Laten wij de bijzondere aandacht en populairiteit van het thema integriteit gebruiken om ook verder te kijken dan het voorkomen van schendingen. Bespreek, als u toch met een gedragscodetraining bezig bent, ook eens het gedrag waarop de raad als geheel volgens u en uw collega’s aanspreekbaar is. Dat geeft u een basis om te antwoorden als op een verjaardagsfeestje de politiek als geheel het weer eens gedaan heeft.

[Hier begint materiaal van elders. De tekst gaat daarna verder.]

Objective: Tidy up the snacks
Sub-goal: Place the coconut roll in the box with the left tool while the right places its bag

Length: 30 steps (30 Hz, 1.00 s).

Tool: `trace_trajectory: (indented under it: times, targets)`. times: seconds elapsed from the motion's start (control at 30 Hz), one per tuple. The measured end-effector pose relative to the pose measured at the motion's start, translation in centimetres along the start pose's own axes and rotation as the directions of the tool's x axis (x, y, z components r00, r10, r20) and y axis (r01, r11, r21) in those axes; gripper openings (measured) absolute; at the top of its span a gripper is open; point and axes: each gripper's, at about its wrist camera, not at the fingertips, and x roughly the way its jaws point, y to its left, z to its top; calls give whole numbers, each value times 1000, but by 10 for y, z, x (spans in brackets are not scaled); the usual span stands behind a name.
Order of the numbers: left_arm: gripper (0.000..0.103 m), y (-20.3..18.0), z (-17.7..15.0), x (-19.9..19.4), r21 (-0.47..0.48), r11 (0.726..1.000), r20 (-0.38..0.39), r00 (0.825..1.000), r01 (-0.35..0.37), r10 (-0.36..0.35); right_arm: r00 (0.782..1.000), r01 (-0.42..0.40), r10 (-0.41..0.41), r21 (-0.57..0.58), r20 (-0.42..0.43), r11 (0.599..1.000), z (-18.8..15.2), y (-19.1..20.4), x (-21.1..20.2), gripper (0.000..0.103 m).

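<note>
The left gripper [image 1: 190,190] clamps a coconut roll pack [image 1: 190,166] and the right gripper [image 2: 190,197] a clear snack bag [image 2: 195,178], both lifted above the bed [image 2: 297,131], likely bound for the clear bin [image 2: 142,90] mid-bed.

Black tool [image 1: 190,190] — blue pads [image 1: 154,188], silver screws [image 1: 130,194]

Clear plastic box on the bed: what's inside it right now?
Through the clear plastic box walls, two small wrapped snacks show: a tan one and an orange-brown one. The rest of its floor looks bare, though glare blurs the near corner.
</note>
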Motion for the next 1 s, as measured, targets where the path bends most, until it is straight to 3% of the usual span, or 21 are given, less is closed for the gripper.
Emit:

En wie weet, wellicht geeft het de aanzet tot het opnieuw uitonderhandelen van ons sociaal contract
[1] Deze term heb ik overgenomen van Frans Geraedts van Governance & Integrity.
Deze blog is geschreven door Hans Scherpenzeel, raadsgriffier Gemeente Goes en voorzitter commissie Integriteit Vereniging van Griffiers.